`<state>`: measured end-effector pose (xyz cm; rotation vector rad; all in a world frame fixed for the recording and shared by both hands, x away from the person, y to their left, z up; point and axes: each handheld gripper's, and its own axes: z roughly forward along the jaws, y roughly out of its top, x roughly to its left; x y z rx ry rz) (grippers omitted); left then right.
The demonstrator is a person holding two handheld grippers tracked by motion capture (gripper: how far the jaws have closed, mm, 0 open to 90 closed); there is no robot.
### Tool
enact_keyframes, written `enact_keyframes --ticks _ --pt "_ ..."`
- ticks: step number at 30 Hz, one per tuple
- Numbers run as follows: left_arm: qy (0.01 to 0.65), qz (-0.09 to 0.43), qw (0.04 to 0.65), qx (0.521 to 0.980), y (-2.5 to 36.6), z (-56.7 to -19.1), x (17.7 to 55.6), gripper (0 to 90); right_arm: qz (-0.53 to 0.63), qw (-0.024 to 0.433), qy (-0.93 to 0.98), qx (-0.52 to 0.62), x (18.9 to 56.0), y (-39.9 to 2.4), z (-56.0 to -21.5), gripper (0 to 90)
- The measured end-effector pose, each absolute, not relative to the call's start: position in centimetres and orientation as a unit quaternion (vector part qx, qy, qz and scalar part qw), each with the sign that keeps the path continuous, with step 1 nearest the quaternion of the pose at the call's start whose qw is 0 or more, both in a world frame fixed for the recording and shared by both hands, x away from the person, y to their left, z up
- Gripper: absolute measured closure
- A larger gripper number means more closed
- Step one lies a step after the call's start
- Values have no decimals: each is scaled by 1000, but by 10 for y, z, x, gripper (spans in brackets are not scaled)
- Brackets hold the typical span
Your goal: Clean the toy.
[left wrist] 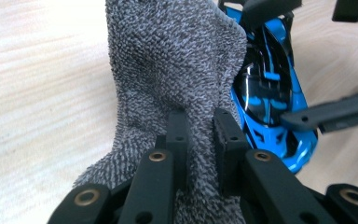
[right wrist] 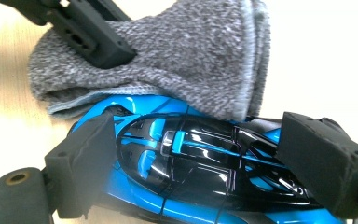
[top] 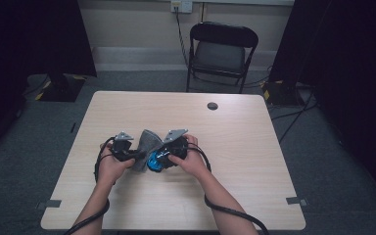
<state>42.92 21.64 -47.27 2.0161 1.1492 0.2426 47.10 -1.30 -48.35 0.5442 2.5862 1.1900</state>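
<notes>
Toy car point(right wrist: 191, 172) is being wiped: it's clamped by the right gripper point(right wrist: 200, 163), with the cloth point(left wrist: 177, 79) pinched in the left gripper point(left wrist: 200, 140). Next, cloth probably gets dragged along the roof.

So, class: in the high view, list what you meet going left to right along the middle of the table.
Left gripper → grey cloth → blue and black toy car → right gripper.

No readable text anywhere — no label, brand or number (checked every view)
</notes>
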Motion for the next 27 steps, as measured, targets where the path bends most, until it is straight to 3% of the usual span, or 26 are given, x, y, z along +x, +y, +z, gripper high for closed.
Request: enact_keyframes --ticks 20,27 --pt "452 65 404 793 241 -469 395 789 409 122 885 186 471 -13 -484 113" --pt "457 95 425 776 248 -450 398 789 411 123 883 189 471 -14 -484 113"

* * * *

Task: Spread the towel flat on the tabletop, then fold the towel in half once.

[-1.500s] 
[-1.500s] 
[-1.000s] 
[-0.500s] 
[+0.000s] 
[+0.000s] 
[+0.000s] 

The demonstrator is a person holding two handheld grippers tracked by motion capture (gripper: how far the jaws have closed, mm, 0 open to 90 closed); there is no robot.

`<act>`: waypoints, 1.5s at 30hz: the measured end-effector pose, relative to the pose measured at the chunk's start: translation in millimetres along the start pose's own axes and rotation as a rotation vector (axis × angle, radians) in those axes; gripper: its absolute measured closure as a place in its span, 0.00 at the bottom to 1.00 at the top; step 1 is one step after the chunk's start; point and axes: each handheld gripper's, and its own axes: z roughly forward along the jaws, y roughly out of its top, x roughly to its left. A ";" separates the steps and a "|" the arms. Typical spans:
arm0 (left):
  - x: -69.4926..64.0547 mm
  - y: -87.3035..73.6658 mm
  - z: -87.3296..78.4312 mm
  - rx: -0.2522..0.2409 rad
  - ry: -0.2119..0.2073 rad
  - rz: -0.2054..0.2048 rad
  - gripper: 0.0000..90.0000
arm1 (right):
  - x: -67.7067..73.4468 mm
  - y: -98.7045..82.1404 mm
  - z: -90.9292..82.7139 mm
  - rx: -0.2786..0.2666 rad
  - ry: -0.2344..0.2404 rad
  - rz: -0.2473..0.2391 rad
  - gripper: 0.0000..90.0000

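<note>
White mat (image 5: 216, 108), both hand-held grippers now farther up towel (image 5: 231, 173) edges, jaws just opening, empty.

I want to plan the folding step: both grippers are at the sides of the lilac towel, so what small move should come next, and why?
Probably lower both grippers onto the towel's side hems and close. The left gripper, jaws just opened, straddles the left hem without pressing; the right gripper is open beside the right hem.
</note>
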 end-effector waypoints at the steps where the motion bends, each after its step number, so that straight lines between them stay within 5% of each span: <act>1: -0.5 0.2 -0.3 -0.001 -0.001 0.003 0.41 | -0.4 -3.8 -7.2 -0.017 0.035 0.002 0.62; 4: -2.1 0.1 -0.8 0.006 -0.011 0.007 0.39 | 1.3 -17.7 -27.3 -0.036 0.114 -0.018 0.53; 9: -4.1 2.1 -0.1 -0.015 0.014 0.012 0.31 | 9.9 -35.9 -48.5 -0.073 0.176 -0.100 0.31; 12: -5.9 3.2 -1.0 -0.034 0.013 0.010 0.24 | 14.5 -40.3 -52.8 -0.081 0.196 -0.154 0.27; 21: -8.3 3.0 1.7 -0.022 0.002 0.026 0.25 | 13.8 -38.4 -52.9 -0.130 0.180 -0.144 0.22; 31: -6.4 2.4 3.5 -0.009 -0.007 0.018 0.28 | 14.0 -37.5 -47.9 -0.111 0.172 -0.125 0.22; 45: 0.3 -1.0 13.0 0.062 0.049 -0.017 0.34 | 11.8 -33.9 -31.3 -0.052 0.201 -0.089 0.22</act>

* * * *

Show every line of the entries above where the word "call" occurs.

- The measured end-effector pose, each absolute, not relative to the call's start: position in centimetres and orientation as a unit quaternion (vector part qx, qy, qz and scalar part qw), each with the sign that keeps the path continuous, with step 1 nearest the quaternion of the pose at the call's start whose qw is 0 or more, both in a world frame fixed for the recording and shared by both hands, x away from the person, y to their left, z up
- Step one lies a step after the call's start

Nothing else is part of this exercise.